§ **Description of the task**
Where "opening" occurs in a line of the entries below, copy that line.

(Data section begins)

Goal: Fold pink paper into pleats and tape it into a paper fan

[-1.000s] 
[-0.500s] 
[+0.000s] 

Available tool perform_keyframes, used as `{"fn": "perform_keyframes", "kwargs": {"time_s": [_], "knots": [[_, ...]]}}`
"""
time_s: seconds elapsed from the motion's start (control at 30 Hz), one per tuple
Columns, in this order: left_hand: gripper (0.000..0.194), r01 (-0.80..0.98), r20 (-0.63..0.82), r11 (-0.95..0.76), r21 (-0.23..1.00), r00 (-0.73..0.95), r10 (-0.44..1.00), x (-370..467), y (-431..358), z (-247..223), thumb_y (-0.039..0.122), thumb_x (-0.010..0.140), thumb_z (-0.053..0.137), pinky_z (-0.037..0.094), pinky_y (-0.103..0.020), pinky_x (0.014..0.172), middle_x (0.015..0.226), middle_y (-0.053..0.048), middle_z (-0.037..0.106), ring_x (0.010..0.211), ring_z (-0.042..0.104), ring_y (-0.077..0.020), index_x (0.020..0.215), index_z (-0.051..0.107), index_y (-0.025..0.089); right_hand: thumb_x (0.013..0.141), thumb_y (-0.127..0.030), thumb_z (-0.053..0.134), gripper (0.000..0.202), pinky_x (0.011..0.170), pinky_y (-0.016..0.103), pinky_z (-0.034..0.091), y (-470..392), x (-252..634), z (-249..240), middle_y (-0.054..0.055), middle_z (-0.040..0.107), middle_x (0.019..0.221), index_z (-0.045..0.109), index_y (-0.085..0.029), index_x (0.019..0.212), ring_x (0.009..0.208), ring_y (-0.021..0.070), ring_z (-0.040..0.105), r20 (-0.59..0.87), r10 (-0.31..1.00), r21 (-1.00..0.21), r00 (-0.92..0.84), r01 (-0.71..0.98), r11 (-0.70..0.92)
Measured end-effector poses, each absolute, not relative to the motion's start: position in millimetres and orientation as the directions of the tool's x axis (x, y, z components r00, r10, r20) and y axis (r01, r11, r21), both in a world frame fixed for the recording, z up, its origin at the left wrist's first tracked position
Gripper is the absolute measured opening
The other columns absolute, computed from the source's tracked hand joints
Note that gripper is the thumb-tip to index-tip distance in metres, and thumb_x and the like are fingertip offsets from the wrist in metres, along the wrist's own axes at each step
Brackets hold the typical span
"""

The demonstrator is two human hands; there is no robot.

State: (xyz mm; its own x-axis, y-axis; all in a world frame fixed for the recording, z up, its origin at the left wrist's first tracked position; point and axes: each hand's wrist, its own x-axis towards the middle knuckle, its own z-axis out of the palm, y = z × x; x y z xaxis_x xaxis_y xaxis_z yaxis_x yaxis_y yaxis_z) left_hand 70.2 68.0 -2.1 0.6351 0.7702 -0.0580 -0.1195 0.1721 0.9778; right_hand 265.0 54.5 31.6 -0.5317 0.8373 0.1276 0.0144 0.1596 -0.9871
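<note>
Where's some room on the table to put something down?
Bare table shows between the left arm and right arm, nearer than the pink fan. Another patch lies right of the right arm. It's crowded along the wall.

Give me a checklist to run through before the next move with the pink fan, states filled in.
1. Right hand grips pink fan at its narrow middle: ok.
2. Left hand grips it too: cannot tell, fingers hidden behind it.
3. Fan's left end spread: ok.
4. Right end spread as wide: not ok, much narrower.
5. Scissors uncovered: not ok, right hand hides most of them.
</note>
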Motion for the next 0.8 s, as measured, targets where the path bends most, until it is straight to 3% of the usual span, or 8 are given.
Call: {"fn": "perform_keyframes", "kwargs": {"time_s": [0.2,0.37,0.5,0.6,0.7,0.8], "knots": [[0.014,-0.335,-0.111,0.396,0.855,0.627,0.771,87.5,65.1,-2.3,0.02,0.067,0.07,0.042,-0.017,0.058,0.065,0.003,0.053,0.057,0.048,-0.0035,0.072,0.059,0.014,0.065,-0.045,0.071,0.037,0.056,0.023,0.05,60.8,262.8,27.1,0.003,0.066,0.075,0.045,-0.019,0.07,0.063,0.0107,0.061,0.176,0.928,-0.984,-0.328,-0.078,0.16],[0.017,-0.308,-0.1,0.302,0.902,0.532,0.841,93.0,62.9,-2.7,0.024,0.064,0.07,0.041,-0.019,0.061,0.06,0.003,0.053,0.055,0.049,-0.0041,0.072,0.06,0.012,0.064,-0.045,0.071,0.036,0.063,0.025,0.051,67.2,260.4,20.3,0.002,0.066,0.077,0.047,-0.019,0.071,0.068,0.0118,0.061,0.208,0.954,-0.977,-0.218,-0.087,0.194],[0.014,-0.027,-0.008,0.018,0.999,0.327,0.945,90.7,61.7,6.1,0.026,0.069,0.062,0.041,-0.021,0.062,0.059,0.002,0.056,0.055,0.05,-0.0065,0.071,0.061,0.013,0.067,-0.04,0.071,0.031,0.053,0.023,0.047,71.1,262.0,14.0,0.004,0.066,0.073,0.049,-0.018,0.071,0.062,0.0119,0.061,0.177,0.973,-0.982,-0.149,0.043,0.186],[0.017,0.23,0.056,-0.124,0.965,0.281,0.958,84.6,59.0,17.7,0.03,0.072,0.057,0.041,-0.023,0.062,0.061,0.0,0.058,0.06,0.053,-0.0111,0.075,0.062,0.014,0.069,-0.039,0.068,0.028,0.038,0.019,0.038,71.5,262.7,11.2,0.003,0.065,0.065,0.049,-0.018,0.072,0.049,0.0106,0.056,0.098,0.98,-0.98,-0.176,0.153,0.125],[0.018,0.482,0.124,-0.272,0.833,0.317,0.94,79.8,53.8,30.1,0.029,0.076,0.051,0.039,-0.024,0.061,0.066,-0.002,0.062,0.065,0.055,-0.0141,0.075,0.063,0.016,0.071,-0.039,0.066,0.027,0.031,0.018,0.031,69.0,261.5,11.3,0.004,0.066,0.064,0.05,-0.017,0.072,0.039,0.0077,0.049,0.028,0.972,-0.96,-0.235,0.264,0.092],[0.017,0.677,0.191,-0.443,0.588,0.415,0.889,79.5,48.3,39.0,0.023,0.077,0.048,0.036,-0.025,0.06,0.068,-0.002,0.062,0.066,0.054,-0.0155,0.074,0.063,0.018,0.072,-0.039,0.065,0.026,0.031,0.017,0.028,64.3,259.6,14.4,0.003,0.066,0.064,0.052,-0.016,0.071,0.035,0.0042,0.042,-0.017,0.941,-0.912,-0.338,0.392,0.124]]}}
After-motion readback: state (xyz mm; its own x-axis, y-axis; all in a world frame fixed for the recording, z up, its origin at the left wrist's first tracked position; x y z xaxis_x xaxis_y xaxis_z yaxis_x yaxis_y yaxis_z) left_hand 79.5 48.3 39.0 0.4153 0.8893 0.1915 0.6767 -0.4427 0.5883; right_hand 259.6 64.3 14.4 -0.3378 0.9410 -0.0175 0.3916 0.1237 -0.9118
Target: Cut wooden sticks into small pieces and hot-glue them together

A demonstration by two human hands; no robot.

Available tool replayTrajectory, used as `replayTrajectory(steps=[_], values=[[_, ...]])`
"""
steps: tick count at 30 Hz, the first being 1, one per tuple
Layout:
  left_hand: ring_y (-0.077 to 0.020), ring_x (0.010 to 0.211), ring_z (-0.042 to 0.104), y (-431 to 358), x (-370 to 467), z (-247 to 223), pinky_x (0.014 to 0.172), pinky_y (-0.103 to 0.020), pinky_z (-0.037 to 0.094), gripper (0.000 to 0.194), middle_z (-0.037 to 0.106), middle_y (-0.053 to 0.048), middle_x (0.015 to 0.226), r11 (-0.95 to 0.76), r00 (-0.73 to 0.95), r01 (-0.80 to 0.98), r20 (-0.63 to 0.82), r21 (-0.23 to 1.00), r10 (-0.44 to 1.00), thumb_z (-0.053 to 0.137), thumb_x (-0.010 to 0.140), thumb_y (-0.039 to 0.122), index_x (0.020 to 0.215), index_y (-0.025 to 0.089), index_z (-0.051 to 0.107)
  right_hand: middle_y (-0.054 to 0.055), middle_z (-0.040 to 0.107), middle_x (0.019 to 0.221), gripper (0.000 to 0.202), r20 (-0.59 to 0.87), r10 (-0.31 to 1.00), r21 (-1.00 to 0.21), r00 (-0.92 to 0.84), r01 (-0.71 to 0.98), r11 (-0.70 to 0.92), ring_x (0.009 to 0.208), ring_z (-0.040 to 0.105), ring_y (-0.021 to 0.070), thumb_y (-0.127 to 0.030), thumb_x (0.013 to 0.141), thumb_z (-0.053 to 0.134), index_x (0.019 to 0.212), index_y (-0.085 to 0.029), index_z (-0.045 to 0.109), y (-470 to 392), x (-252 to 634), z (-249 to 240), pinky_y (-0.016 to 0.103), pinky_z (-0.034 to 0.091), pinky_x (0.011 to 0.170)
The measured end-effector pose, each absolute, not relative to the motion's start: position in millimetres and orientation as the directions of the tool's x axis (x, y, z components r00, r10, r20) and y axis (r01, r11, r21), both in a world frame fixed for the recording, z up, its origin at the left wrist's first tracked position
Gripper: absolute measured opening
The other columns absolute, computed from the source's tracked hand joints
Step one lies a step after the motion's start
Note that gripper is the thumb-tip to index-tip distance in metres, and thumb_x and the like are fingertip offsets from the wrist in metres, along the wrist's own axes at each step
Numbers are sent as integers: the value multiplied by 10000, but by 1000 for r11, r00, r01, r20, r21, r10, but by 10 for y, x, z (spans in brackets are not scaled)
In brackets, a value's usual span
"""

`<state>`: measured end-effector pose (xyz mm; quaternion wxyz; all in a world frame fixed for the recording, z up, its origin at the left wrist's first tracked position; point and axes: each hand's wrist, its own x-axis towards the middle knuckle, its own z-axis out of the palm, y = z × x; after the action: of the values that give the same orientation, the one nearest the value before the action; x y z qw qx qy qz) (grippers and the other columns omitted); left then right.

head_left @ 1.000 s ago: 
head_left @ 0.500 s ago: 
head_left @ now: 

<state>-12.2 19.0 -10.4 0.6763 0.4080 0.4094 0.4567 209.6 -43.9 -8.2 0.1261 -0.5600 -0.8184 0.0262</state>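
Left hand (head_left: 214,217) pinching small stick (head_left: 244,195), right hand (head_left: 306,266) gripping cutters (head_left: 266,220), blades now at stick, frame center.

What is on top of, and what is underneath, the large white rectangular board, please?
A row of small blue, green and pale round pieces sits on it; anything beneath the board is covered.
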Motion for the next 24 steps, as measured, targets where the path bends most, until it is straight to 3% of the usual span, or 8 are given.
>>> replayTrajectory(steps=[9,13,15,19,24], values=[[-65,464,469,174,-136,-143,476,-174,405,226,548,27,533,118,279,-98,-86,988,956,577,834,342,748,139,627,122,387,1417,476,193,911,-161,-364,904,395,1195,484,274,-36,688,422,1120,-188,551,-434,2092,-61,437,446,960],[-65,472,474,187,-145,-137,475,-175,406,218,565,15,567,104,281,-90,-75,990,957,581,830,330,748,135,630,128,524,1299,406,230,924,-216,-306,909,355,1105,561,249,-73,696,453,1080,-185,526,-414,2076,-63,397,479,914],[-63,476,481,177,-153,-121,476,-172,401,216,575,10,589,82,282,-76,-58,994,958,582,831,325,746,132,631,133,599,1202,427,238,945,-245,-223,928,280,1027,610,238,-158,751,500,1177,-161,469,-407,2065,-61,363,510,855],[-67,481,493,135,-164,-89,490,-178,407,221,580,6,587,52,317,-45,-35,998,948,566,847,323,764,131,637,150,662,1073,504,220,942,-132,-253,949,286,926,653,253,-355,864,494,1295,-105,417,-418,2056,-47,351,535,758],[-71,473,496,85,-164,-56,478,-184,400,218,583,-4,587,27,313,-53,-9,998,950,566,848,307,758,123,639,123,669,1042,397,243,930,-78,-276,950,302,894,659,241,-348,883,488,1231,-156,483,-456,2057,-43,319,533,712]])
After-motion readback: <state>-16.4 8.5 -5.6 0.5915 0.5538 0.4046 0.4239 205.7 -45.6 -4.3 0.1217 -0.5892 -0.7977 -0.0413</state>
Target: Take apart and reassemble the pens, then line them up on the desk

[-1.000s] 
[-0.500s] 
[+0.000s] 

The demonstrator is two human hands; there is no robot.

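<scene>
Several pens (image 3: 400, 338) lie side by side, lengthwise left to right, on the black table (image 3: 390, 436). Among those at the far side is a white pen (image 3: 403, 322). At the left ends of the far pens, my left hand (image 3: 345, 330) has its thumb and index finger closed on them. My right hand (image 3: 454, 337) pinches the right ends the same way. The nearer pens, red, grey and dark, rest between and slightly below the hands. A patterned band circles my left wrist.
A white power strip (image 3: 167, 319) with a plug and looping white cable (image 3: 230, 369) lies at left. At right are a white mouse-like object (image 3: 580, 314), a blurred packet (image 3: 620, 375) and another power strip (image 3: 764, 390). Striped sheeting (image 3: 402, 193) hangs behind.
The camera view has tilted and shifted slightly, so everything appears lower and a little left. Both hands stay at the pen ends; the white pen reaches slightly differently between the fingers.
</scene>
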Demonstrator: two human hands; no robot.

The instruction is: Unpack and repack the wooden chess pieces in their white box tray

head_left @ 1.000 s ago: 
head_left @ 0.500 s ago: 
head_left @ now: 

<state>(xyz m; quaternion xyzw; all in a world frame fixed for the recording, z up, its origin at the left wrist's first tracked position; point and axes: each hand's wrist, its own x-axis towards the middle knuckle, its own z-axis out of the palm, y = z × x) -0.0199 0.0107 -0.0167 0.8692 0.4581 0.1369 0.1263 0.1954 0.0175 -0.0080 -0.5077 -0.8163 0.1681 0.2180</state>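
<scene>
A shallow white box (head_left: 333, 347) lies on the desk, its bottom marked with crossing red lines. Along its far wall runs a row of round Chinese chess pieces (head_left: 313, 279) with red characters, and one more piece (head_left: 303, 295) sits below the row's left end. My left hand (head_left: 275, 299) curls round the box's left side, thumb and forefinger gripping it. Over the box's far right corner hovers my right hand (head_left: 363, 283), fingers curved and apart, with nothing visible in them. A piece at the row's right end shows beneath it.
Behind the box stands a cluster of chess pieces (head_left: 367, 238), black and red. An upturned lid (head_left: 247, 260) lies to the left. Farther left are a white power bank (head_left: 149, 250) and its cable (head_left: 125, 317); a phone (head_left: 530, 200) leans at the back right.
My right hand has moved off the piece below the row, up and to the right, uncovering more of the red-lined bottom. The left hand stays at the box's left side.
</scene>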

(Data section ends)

§ **Response below**
Gripper is the absolute measured opening
Gripper: absolute measured opening

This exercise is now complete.